- EXERCISE GOAL -
Please return the listing below exactly, without any of its pictures.

── INFORMATION SUPPLIED

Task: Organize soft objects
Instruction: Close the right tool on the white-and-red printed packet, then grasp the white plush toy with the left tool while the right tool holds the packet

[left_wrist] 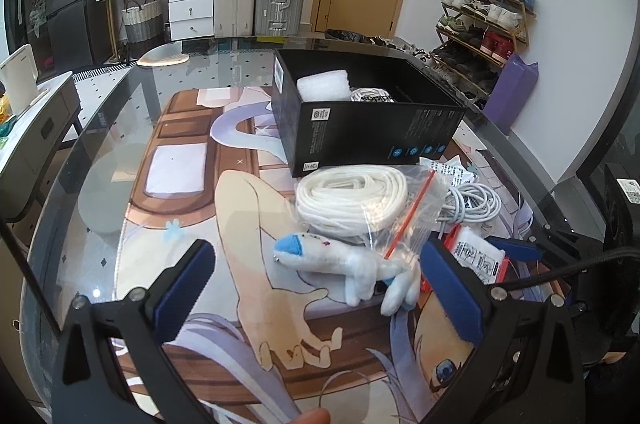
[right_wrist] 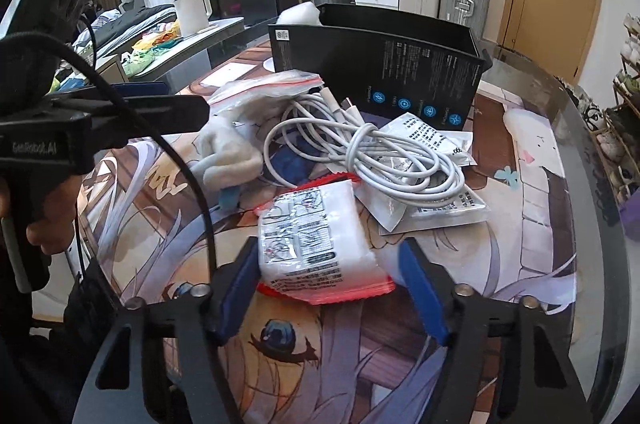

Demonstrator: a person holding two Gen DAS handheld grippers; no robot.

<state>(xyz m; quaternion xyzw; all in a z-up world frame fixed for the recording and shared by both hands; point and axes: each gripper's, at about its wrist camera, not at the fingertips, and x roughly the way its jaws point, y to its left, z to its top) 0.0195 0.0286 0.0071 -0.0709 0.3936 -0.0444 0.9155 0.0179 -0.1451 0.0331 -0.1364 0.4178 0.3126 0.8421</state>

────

- RESPONSE -
Task: Organize soft objects
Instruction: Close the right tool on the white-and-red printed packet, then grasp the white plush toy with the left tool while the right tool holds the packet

[left_wrist] 
[right_wrist] 

Demonstrator: a person holding two Gen DAS handheld grippers; no robot.

<state>(xyz m; quaternion xyzw; all in a z-up world frame fixed for the recording and shared by both hands; point and axes: each gripper's, at about its wrist camera, not at the fingertips, and x roughly the way its jaws point, y to its left, z to its top) 0.0195 0.0286 0.0071 -0.0709 0.3936 -0.0444 0.9155 0.0179 -0.1451 0.0331 -0.1364 0.4178 0.3126 0.8421</state>

No more output will be produced for this exercise.